Once the line holding "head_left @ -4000" is found in the listing below, write it out and each later line exactly, up to and including the one holding "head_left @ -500".
*****
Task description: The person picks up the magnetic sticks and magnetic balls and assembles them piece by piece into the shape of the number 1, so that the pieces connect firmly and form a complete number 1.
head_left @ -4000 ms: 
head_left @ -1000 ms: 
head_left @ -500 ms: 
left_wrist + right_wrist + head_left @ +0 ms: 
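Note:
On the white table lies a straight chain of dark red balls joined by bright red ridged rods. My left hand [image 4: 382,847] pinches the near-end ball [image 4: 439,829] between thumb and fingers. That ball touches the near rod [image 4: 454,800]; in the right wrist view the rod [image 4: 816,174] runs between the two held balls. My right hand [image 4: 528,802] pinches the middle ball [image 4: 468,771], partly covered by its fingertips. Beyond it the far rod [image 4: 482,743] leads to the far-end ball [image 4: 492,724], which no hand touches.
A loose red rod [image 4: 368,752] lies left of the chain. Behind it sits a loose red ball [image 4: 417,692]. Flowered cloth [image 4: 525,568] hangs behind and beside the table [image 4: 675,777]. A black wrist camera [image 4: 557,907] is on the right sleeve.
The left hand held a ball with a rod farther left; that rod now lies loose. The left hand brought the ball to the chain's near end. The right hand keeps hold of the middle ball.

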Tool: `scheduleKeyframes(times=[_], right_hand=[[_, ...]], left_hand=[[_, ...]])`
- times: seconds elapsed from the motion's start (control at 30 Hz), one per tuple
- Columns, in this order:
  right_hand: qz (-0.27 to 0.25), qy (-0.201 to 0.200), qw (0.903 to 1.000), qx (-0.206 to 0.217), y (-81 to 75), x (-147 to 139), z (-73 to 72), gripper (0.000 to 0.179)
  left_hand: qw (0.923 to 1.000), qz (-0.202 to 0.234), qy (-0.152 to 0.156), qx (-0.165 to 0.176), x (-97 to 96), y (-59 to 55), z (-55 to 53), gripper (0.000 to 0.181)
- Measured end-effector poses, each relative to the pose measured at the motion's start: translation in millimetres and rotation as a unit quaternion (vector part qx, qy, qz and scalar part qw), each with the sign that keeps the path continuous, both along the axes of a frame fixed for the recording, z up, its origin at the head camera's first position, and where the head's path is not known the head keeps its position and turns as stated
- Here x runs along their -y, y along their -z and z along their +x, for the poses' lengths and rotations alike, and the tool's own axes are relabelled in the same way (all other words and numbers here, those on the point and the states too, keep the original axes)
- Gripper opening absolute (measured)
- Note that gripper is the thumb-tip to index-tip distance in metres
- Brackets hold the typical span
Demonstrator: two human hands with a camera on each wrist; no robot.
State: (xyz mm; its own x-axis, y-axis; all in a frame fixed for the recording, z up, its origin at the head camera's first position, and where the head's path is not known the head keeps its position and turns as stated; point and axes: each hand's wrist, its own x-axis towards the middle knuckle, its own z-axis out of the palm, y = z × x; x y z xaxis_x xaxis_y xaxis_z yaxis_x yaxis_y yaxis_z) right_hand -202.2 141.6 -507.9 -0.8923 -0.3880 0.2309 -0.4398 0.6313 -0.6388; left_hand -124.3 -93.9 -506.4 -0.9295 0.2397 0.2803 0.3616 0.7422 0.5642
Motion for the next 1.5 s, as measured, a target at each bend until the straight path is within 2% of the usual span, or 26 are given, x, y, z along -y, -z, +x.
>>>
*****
Solution for this task ::
head_left @ -4000 ms: 
head_left @ -1000 ms: 
head_left @ -500 ms: 

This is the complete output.